What KSIDC gains from Cheraman Financial investment?

Line-up of big investors; but operations remain miniscule

KOCHI: What does Kerala State Industrial Development Corporation Ltd (KSIDC) gain from its investment in Cheraman Financial Services Ltd (CFSL), which has ample other large investors?

CFSL, as a matter of fact, has been lying low despite the huge financial clout the company’s promoter investors enjoy. Apart from KSIDC, the investors include big names such as MA Yussaffali, Azad Moopen, Abdul Wahab etc.

Though it’s a about six years since the company has been floated with KSIDC as its second largest shareholder with 10.92 per cent stake, the company seems to be languishing with a relatively small share capital of Rs33.62 crore and with an accumulated loss of Rs11.24 crore towards the close of FY2018 (FY19 financials not available yet).

KSIDC’s proportional share capital investment in the company works out to Rs3.67 crore, but the total net profit  the company reported for FY2018 was just Rs19 lakh against a loss of Rs61.27 lakh for the previous year.

The accumulated losses contributed by the company’s subsdiaries have eroded the capital to a good extent, pushing the company into a less desirable financial condition.

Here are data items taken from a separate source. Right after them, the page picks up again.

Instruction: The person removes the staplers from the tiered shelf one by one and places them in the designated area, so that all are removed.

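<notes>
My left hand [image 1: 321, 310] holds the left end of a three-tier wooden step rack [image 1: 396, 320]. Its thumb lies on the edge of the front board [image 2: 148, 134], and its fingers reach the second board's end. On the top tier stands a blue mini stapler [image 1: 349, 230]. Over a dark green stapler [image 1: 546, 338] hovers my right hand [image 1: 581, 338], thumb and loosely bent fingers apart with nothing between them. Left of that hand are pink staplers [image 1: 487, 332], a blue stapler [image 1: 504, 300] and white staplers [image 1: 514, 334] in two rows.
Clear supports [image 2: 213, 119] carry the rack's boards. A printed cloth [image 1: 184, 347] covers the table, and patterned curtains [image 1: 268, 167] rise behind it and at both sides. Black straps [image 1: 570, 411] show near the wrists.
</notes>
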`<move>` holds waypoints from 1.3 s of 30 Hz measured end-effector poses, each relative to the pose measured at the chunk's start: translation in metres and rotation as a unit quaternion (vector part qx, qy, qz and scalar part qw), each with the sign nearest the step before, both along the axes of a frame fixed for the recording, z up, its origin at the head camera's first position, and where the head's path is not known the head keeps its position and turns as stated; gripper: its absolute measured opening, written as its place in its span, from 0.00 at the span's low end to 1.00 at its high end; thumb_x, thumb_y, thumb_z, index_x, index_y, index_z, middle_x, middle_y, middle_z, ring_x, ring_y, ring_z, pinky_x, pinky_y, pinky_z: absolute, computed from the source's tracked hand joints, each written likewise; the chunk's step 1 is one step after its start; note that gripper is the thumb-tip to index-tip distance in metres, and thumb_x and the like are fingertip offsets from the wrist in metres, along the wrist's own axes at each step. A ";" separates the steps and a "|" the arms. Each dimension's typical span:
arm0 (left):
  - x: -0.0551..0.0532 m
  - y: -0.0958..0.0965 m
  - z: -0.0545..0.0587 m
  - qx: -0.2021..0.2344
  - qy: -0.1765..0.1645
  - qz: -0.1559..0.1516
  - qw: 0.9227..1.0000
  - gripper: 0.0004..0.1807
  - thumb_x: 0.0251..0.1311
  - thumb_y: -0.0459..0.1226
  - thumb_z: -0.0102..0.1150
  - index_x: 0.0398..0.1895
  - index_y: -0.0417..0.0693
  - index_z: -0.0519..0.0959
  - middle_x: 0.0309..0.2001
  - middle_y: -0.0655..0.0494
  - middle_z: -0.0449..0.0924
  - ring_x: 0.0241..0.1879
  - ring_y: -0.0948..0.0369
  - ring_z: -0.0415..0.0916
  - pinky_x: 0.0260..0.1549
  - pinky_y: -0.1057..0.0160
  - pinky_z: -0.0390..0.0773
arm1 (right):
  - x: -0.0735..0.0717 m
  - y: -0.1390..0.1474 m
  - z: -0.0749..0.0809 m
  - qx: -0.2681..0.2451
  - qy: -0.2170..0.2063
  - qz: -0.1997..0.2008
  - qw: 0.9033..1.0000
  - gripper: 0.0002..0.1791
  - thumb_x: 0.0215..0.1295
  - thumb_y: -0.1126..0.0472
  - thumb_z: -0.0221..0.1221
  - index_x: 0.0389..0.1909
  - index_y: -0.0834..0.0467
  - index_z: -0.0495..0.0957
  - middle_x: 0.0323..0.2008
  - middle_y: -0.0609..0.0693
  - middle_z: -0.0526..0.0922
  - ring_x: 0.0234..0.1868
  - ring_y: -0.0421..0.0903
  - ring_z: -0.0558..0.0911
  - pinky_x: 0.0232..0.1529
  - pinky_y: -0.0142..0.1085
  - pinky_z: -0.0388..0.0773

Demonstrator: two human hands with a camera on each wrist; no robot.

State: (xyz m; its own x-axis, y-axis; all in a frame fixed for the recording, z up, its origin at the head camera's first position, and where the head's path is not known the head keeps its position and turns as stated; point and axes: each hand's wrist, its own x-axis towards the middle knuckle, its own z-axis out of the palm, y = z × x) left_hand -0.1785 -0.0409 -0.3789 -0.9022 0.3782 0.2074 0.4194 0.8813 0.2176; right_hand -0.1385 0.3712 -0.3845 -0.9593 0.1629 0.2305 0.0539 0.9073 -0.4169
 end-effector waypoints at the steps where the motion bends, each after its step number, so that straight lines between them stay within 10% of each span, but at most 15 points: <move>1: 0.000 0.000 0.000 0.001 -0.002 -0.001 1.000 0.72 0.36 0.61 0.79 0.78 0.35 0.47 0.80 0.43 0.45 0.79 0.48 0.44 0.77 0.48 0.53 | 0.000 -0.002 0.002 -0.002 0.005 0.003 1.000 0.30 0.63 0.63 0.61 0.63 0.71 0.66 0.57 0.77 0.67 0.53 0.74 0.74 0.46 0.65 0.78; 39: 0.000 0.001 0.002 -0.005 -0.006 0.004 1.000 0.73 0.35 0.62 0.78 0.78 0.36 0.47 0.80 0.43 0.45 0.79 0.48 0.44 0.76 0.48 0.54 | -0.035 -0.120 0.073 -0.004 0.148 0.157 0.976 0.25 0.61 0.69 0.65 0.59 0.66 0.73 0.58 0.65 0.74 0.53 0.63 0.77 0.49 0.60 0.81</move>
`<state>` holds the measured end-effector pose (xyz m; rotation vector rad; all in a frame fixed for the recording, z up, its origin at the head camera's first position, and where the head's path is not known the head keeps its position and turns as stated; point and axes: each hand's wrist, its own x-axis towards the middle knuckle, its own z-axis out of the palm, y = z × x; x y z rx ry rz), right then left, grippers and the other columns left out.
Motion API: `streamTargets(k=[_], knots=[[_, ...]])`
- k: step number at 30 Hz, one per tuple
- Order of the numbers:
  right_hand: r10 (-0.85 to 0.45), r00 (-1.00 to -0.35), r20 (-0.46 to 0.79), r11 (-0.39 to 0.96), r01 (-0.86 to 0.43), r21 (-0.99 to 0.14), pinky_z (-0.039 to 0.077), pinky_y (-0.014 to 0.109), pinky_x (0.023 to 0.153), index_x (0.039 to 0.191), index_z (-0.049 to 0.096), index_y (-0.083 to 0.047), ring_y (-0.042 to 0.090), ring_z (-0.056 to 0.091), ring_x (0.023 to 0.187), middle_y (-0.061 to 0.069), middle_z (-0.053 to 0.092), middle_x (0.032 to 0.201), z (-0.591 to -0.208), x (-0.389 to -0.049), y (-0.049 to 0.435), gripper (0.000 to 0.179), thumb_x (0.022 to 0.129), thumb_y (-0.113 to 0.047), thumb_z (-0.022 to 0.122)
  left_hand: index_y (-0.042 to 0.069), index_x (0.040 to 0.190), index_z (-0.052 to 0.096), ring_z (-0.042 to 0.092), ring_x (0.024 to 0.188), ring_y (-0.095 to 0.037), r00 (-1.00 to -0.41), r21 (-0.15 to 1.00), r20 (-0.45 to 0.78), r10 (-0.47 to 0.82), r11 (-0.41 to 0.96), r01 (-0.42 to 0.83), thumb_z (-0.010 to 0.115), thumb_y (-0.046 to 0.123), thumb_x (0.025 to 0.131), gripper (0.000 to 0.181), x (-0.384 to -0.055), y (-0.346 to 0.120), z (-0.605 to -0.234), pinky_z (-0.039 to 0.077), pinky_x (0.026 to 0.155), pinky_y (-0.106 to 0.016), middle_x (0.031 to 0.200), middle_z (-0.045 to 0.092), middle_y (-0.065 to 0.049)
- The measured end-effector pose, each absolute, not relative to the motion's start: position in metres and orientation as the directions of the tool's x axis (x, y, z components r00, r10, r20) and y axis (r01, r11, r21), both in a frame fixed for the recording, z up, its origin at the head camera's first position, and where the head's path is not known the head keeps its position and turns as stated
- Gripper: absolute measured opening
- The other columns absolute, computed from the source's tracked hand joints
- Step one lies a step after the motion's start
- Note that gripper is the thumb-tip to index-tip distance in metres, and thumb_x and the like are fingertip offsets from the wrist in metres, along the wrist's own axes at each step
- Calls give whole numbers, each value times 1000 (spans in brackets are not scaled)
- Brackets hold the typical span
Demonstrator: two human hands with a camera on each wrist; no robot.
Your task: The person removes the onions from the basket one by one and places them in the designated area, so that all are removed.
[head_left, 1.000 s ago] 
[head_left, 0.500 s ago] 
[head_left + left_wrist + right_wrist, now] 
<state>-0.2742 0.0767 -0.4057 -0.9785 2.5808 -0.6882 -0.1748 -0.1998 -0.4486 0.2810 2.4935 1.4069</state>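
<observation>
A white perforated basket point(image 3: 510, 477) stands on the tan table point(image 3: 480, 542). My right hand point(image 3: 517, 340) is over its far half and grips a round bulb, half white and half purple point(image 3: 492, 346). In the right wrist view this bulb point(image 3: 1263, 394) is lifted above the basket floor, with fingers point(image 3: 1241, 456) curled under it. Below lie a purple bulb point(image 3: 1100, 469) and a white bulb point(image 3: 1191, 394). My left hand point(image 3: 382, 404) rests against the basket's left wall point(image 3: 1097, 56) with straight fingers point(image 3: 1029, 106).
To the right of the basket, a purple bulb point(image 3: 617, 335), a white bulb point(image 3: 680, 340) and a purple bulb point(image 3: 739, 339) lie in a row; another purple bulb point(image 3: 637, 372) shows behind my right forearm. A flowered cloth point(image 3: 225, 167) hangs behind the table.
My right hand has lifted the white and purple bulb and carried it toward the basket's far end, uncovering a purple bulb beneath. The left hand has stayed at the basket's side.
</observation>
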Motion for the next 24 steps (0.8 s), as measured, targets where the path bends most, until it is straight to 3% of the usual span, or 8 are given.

The total asset base of the company with three subsidiaries under it is just Rs27.16 crore as of March 31, 2018. The CFSL subsidiaries – Cheraman Infrastructure Pvt Ltd, Cheraman Funds Management Ltd – both wholly owned, and Suits India Pvt Ltd, 86.25 per cent owned by CFSL, have piled up accumulated losses.

Defying the size of the company and its operations, the board has been filled to the capacity with 14 members including two representing KSIDC and with PM Mohammed Hanish, IAS as its managing director.

While the largest shareholder in the company is Siddeek Ahmed Haji owning17.85 per cent, MA Yussaffali owns 8.92 per cent.

Interestingly, the company despite being in the market for more than five years, has still not leveraged its equity and continues to confine the operations to the size of its share capital, which itself has eroded by about one-third.

“While the financial products are leasing and equity finance, the financial resources are the share capital raised by the shareholders,” the company says.

Has the project misfired after conception? In fact, CFSL was established with a view to running a Shariah-based (Islamic) financial services company, but with the regulatory approvals in India for such a venture becoming difficult, the promoters may have decided to keep the licence alive for the time being with limited operations.

Though this has not been officially confirmed as no one was willing to respond to phone calls, this assumption stands amply substantiated by a circular issued by the company in 2013.

The circular [still] appearing on the site acknowledges that Cheraman had ‘inadvertently’ issued a press release on August 17, 2013 claiming that the company was established to promote ‘interest-free financing in India based on the economic principle of Sharia and that it had obtained certificate of registration (CoR) from RBI. However, company said it was not true and the press release was subsequently withdrawn.

CFSL generated total revenue to the tune of Rs2.97 crore for FY18. The company recorded a net profit of Rs19 lakh for the said period compared with a loss of Rs61.27 lakh for the same period in the previous year. Cash and cash equivalent as of FY18 was at Rs3.25 crore.

Kerala State Industrial Development Corporation Ltd (KSIDC) may have played a pivotal role in handholding and facilitating the establishment of numerous successful projects in the state, but has it failed to walk the talk when it comes to Cheraman Financial Services Ltd (CFSL) where it wears the hat of the second largest investor and the only institutional investor?